Go go Sagan!

Niedziela, 27 września 2015 · Komentarze(0)
Szkoda, że Kwiato nie obronił tytułu ale nie oszukujmy się - małe były na to szanse. Nie chodzi o formę, bo widać, że noga mu podawała lecz trzeba mieć naprawdę mnóstwo szczęścia, żeby znów być najlepszym z całego peletonu i ograć resztę rywali na finiszu.
Za to Peter Sagan, no czapki zgłów! Idealnie wyczekał moment, odpalił rakiete i było pozamiatane. Bardzo się cieszę z jego sukcesu bo zawsze Pietrkowi kibicowałem, świetny sportowiec i wyluzowany typ - drugiego takiego w peletonie nie ma hehe.

A moja jazda dzisiaj porażka jakaś. Obdzwoniłem kilku chłopaków wcześniej ale a to jeden w rodzinnych stronach, a to drugi ciasto gniecie to sem sam pojechał :P Jednak po pierwszym kilometrze cieszyłem się, że tylko mój Cube będzie świadkiem żałosności mojej dzisiejszej nogi.
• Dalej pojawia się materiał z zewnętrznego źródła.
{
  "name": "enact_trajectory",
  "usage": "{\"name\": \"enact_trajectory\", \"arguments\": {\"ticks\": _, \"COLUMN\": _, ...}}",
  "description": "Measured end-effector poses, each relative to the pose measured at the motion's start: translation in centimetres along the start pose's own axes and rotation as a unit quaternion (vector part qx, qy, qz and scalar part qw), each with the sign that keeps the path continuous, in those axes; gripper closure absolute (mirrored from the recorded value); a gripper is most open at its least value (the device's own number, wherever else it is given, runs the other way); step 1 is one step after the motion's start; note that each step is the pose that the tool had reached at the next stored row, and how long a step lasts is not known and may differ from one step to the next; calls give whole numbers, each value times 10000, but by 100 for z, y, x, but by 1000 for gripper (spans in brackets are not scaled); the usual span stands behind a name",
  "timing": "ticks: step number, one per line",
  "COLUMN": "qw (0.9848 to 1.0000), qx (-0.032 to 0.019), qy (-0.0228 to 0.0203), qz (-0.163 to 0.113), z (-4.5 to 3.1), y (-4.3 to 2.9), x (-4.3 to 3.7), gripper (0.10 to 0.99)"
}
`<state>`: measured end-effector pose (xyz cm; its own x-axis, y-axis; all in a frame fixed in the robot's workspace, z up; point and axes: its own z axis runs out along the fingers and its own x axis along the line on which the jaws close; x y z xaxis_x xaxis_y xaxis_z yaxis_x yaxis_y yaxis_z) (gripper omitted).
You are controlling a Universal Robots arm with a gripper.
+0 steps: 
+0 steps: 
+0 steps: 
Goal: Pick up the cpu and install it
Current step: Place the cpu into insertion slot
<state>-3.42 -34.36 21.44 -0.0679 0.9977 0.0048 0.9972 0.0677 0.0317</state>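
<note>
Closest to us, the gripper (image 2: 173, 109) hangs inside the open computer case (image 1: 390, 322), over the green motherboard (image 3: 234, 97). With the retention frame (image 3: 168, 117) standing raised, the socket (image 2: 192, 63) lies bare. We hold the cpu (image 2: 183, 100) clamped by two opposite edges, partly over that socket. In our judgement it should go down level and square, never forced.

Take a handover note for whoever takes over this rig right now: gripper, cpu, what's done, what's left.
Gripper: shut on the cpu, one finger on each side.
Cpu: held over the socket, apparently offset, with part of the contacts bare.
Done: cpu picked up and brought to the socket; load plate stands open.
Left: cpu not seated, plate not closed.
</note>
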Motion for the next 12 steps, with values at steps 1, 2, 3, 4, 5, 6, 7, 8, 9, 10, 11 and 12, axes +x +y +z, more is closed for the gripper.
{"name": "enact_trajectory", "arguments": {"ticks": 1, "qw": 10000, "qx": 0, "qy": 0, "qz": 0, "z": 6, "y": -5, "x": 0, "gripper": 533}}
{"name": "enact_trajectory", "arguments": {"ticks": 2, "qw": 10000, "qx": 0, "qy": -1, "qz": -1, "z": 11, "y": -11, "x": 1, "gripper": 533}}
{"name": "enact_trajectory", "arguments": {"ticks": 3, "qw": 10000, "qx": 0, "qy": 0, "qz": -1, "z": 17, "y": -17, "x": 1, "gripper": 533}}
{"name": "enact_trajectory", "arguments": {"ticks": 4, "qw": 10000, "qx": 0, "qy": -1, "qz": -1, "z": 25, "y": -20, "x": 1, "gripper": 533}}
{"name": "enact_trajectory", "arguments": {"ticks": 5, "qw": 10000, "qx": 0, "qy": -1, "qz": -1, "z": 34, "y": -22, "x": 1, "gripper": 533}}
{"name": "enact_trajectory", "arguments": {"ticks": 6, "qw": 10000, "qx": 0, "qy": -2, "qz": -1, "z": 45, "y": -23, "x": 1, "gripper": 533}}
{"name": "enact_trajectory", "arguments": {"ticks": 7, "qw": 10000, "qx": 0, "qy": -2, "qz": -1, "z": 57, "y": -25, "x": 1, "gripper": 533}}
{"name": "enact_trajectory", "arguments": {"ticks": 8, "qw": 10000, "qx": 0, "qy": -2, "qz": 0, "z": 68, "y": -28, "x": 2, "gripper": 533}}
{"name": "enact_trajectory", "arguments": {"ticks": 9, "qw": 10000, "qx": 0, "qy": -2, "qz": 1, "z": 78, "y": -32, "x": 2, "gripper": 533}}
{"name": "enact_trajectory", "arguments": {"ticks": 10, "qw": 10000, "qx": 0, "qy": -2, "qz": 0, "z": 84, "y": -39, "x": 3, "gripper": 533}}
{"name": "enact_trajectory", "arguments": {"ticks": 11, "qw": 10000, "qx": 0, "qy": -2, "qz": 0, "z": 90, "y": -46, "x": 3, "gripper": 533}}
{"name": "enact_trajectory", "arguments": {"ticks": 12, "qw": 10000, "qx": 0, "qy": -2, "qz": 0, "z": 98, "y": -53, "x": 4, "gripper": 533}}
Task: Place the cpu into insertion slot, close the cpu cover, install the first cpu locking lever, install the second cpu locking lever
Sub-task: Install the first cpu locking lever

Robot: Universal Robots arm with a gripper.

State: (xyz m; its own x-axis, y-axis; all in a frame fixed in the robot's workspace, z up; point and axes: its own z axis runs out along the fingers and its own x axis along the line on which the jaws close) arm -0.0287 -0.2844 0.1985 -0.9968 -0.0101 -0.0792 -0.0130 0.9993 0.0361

No jak baba z mlekiem w drodze do ge-esu. Tragedia. Wiatr jeszcze dodatkowo demotywująco dmuchał w mordę a i nie za ciepło było. Pod wiatrówką cieplej ale z kolei sauna. Jakoś tam sobie przejechałem co założyłem odwiedzając Stolec.

1: 14%
2: 63%
3: 21%
4: 1%
cad: 85

Komentarze (0)

Nie ma jeszcze komentarzy.
Wpisz cztery pierwsze znaki ze słowa ulice

Dozwolone znaczniki [b][/b] i [url=http://adres][/url]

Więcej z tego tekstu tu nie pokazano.